- Theatrical release poster
- Directed by: Iram Parveen Bilal
- Written by: Iram Parveen Bilal
- Produced by: Iram Parveen Bilal Joy Ganes Ilana Rossein
- Starring: Faran Tahir Qavi Khan Nikita Tewani Sheetal Sheth Samrat Chakrabarti
- Cinematography: Anthony C. Kuhnz
- Edited by: Cari Coughlin Spence Nicholson
- Music by: CION Collective (Ahsan Bari; Faisal Baig)
- Production company: Parveen Shah Productions
- Distributed by: Level Forward
- Release date: 15 August 2020 (Bentonville Film Festival);
- Running time: 1h 30m
- Country: United States
- Languages: Urdu English

= I'll Meet You There (film) =

2020 film by Iram Parveen Bilal

I'll Meet You There is a 2020 drama film written, directed and produced by Iram Parveen Bilal with co-producers Joy Ganes and Ilana Rossein. The film portrays a modern Pakistani-American family in Chicago, and stars Faran Tahir, Qavi Khan, Nikita Tewani, Sheetal Sheth, and Samrat Chakrabarti. It was nominated for the Narrative Feature Grand Jury Award at South by Southwest in 2020.

== Plot ==
Dua, a young Pakistani-American woman, dreams of becoming a professional dancer. Majeed, her father and a Chicago police officer, supports her dream. For her audition at Juilliard, Dua trains in Kathak dance, following in the footsteps of her deceased mother. An unexpected visit from Majeed's father from Pakistan causes Dua to reckon with her Americanization, brings reminders of her mother's death, and encourages Majeed to become more involved with the local mosque and Muslim community. But when a new assignment with the Chicago police requires Majeed to surveil his community members at the mosque, the consequences affect the entire family.

== Cast ==
- Faran Tahir as Majeed
- Qavi Khan as Baba
- Nikita Tewani as Dua
- Sheetal Sheth as Shonali
- Samrat Chakrabarti as Dr. Sahil Khan

==Release==
I'll Meet You There was originally set to have its world premiere at South by Southwest in March 2020; however, due to the COVID-19 pandemic, the film festival was cancelled. Instead, I'll Meet You There premiered in the US at the Bentonville Film Festival in August 2020, and its world premiere took place at the Los Angeles Asian Pacific Film Festival in September 2020.

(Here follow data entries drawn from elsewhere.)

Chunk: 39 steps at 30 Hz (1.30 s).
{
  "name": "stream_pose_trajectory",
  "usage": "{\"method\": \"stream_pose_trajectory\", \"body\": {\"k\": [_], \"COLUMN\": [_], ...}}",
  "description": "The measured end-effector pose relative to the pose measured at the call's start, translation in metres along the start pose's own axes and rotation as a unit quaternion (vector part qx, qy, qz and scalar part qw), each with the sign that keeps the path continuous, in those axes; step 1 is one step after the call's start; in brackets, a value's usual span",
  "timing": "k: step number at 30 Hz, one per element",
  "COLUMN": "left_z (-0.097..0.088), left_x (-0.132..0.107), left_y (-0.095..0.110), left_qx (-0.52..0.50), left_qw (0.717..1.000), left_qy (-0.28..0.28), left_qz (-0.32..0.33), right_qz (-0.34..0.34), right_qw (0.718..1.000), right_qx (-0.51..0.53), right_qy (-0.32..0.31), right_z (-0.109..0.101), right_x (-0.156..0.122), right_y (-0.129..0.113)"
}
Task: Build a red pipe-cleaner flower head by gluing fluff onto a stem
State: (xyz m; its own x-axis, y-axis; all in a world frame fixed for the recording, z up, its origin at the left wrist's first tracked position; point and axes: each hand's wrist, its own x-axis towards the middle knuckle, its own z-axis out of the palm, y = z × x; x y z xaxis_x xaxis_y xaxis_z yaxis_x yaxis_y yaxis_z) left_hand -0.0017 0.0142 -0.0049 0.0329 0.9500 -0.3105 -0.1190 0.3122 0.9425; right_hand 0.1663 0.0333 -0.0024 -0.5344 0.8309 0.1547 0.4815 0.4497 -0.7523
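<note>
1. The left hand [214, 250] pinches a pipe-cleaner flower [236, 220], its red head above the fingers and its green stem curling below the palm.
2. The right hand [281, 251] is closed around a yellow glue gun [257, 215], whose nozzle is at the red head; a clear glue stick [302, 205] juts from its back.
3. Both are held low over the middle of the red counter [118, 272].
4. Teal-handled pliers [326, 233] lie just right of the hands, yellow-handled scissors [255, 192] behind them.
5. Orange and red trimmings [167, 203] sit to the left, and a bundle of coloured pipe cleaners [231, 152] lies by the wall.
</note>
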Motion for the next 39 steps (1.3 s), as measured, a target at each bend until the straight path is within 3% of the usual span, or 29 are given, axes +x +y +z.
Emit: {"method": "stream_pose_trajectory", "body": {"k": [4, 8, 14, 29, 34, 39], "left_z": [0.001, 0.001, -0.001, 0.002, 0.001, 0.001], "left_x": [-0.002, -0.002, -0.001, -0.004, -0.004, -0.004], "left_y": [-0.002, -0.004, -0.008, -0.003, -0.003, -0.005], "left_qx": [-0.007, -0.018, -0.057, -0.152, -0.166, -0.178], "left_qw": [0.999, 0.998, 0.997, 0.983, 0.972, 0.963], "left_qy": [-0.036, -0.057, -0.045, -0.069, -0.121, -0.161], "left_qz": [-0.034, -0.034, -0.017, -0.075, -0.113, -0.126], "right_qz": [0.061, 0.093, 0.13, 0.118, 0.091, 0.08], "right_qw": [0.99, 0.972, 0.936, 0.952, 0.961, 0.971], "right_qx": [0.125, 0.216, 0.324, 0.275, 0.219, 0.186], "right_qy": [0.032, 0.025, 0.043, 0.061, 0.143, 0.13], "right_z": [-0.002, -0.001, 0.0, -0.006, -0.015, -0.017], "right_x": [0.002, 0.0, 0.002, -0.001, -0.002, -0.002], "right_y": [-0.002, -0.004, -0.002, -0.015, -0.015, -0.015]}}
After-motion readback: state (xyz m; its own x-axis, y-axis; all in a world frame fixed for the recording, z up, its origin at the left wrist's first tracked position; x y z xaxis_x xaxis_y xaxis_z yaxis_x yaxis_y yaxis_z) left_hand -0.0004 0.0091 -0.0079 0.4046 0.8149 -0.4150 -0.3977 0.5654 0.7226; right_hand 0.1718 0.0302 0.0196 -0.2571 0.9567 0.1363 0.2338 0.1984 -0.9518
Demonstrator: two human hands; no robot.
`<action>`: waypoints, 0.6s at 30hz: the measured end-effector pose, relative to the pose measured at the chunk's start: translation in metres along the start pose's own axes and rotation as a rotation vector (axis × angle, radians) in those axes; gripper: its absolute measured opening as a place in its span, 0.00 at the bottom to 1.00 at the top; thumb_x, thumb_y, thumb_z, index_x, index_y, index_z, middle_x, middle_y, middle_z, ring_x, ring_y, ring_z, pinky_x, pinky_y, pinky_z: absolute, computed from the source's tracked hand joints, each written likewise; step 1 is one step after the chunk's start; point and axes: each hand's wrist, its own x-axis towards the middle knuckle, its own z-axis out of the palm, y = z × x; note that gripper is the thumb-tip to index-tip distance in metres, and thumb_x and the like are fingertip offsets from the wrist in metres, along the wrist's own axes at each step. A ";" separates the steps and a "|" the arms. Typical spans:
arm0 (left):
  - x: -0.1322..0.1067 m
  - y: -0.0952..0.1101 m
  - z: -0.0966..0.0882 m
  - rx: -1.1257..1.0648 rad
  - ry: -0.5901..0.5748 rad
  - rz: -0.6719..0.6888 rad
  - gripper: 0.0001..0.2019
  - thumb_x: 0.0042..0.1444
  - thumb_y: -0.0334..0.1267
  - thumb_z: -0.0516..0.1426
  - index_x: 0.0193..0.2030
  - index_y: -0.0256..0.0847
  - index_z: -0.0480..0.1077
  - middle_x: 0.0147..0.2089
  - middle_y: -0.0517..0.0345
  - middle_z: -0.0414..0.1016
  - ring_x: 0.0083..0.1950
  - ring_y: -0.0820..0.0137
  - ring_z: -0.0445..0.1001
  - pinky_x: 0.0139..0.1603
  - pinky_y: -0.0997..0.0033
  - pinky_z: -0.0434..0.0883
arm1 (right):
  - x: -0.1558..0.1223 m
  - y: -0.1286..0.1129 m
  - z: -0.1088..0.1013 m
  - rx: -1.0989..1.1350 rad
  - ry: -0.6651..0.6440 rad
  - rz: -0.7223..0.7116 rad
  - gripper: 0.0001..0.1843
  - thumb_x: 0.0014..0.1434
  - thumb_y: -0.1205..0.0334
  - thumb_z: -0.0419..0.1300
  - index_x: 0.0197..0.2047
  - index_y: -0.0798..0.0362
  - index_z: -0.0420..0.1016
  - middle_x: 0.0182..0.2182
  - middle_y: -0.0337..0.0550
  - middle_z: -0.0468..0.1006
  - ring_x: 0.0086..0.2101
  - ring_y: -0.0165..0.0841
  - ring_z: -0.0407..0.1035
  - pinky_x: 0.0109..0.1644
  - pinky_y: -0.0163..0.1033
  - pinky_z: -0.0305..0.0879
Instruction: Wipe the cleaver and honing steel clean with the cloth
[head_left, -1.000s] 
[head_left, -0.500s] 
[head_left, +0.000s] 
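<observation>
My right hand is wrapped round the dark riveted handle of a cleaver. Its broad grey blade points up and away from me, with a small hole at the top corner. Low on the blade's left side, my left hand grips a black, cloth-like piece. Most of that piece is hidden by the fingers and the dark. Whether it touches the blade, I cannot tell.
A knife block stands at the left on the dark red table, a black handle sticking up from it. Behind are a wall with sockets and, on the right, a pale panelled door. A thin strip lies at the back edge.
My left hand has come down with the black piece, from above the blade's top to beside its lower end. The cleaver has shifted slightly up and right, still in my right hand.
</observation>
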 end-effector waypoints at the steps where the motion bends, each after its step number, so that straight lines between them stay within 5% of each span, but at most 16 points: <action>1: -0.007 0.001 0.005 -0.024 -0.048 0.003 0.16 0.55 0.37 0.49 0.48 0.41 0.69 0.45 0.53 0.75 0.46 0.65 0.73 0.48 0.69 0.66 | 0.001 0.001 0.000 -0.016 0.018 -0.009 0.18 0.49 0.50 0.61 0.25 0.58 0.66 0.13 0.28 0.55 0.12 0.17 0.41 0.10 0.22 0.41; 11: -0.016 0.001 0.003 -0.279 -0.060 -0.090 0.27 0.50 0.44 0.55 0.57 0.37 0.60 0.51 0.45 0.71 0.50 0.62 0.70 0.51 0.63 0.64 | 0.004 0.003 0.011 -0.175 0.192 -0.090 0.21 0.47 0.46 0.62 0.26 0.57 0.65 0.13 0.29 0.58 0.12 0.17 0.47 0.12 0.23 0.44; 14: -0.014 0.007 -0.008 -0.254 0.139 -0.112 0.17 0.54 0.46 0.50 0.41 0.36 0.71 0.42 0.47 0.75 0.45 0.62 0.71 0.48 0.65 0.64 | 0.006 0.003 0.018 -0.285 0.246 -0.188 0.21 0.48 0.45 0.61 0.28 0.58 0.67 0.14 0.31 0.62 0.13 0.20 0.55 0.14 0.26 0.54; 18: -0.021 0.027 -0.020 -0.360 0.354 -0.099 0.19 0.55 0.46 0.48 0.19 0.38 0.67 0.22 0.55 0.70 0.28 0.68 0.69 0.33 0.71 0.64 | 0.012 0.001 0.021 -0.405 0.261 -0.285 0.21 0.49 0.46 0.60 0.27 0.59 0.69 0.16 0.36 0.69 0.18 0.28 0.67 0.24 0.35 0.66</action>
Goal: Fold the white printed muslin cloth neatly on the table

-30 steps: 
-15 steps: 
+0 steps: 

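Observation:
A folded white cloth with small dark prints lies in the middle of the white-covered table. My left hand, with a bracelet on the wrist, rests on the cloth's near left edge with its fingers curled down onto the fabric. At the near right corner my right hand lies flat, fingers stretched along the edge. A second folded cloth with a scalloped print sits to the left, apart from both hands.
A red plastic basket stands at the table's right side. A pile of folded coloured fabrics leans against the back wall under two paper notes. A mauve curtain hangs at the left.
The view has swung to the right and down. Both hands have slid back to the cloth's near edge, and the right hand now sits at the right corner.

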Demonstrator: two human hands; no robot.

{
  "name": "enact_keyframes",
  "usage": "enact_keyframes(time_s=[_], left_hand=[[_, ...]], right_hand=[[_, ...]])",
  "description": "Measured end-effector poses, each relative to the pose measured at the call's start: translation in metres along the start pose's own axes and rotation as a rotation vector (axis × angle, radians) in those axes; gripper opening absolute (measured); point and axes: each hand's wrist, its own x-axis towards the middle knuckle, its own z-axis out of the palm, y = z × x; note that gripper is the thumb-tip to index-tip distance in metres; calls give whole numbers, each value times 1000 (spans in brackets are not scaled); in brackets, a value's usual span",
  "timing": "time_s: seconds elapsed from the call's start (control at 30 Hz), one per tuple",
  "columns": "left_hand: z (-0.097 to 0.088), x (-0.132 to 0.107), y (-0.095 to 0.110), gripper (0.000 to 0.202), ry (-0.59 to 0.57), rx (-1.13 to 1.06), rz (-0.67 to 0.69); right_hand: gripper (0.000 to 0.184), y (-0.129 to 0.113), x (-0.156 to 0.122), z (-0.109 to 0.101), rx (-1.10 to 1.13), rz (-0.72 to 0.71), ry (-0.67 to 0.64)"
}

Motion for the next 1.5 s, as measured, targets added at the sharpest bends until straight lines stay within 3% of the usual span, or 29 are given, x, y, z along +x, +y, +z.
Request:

In December 2020, Level Forward studios acquired distribution rights for the film in North America.
The film was rolled out in North America on February 3, 2021.

===Ban in Pakistan===
In March 2022, one week before the film's anticipated release in Pakistan, the Central Board of Film Censors announced that it had banned I'll Meet You There from showing in the country. The Board cited that the film "does not reflect true Pakistani culture" and "portrays a negative image of Muslims." The cast and filmmaker Bilal decried the censorship, with Bilal stating: "I respectfully disagree that there is just one notion of what Pakistan and Pakistani values are. When we ask the diaspora to contribute and donate, when we even care to enable them to vote in elections, then we should also include their troubles, identity struggles and issues as 'Pakistani.' Let’s please end the elitism that a nation or religion can only belong to a select few."

==Reception==
===Critical response===
On the review aggregation website Rotten Tomatoes, the film holds an approval rating of over reviews.
The film has been described as a "departure from how Muslims and South Asians have typically been depicted in American cinema" for how supportive Majeed is of his daughter's agency as a young woman.

===Accolades===
The film was nominated for the Narrative Feature Grand Jury Award at South by Southwest in 2020. In 2021, the film was a recipient of a ReFrame Stamp for gender equality in hiring for a narrative feature film.